Hazel worried then about Rose’s chocolate
Lab; when had Molly last been fed? She remembered Sean tossing dinner rolls to Molly
and Jinx outside the Crock Saturday morning and she’d yelled at him that the
rolls would make the dogs sick—Jinx especially since he had already eaten
a donut.
Sick dogs. Rolls from Rhone Bakery
. . . suddenly she felt ill too.
Hazel scanned the ballroom before
asking Rose, “Where’s Owen?”
“Owen,” Rose repeated, not
understanding it to be a question. “Why isn’t the doctor here? Will you take me
to the hospital?” Her eyes pleaded. “Will you, Hazel?”
Hazel didn’t know what to say to
her. Images flashed through her mind of Doc Simmons running bow-legged into the
night, of Tanner pointing at Sean’s apology on the granite wall, of her father
slapping handcuffs onto Sean’s wrists—he doesn’t want to but he has no
choice—while Sean looks directly at her and repeats, “I’ve always done
everything for you.”
Hazel tried to stop trembling.
“Rose, I can’t. My arm’s messed up. I can’t drive.”
Rose’s mouth turned down in
despair.
“You’ll feel better tomorrow.”
Hazel realized she was banking everything on that. They had to get better soon.

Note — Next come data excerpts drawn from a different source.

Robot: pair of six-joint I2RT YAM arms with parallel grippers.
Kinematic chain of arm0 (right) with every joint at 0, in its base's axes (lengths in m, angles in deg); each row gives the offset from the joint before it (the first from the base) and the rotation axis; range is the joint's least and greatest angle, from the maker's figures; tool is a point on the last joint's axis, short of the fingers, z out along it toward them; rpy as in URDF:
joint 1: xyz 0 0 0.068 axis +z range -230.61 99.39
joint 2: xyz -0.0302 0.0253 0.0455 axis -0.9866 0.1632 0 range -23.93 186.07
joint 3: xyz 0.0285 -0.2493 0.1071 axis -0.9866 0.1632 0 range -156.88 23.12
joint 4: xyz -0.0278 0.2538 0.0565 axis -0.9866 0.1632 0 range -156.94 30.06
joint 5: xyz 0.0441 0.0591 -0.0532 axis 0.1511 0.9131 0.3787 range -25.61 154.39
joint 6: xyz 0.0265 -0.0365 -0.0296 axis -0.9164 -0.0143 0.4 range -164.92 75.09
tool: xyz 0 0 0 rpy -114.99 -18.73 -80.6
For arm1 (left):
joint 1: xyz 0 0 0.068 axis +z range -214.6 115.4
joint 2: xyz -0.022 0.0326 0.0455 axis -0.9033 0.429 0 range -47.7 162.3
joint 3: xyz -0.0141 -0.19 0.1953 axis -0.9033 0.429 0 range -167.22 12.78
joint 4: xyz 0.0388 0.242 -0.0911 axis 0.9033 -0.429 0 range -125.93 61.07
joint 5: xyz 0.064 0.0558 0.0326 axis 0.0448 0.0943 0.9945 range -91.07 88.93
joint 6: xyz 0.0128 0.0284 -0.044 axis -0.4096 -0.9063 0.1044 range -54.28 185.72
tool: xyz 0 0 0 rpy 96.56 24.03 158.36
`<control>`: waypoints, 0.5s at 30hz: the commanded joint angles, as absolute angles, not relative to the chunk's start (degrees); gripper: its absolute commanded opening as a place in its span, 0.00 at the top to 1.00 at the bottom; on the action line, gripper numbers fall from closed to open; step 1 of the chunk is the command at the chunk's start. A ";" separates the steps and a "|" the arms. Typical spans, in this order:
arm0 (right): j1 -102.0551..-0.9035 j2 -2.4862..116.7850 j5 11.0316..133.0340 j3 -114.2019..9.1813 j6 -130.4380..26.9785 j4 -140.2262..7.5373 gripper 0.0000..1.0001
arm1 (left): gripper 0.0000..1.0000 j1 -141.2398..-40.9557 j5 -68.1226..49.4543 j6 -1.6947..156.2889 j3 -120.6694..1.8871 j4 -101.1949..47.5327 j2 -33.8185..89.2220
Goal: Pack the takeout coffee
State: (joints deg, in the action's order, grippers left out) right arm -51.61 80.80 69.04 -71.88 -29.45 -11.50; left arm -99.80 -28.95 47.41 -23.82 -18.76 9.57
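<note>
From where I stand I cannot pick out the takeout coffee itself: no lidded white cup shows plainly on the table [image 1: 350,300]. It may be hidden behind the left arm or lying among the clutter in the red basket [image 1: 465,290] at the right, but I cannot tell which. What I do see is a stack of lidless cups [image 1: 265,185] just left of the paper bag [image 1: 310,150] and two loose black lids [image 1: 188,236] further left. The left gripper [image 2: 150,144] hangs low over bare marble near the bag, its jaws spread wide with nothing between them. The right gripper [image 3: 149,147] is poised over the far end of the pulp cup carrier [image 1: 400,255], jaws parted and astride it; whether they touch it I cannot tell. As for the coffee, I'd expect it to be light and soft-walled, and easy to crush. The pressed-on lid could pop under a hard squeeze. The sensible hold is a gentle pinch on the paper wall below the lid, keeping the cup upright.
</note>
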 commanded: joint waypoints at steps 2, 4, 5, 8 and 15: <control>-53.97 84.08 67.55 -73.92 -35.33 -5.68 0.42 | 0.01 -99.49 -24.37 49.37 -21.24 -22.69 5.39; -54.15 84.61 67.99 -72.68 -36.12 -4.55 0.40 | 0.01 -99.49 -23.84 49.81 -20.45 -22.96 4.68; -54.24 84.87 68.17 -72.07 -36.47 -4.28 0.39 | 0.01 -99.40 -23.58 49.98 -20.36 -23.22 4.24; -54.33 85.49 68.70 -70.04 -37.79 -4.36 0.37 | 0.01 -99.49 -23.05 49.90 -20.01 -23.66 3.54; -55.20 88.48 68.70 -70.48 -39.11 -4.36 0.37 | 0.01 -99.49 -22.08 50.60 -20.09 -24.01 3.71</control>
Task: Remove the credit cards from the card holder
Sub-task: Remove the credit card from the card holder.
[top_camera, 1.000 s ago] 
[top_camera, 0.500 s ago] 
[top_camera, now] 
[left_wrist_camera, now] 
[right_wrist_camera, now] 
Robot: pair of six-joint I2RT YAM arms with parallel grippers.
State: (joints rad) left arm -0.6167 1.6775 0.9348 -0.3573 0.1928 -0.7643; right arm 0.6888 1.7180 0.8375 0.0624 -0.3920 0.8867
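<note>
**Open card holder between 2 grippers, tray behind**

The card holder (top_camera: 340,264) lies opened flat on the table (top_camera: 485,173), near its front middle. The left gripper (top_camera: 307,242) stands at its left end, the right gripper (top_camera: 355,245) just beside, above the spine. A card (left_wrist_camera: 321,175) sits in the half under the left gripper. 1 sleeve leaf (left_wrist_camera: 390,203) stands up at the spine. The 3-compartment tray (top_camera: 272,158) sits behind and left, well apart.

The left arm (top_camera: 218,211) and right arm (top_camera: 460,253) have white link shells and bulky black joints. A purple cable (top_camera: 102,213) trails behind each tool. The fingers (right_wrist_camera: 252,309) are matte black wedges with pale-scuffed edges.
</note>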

It could only happen that way. “In the morning, you’ll feel better.”
Rose did not reply.
And Hazel could no longer look at
her, into those Olive Oyl eyes, because those eyes would know Hazel wasn’t
telling her the whole truth. So she turned and walked away from Rose on legs
suddenly gone to jelly.
Gus Bolinger hadn’t moved since
that afternoon from his green wing chair by the window. She’d never given much
thought to him before, just another old guy around town. Except he had wild
gray Einstein hair. James Bolinger’s grandpa. He taught history at school
because he’d fought in the Korean War and he walked with a hitch from the
bullet he’d taken to the shinbone during the Battle of Bloody Ridge.
Hoping he might be feeling better,
Hazel went to him and kneeled. “Mr. Bolinger?”
Quietly he was saying, “I can’t
see I can’t feel I can’t see . . .” He’d aged; the past few days had turned him
into the spoils of an archaeological dig. And the anguish in his voice made her
heart heavy. “I can’t feel,” he repeated.
“It’s going to be all right.” She
patted his hand in what she hoped was a comforting gesture. “I promise.”
Why
the hell do I keep saying that?
Now if he stayed blind and paralyzed she’d
feel guilty forever and surely he’d haunt her for breaking her promise.
The man slumped in the matching
chair next to Gus suddenly sat bolt upright and hissed at her: “Can you hear
that, little girl? They’re breaking in. They’re coming to get us.”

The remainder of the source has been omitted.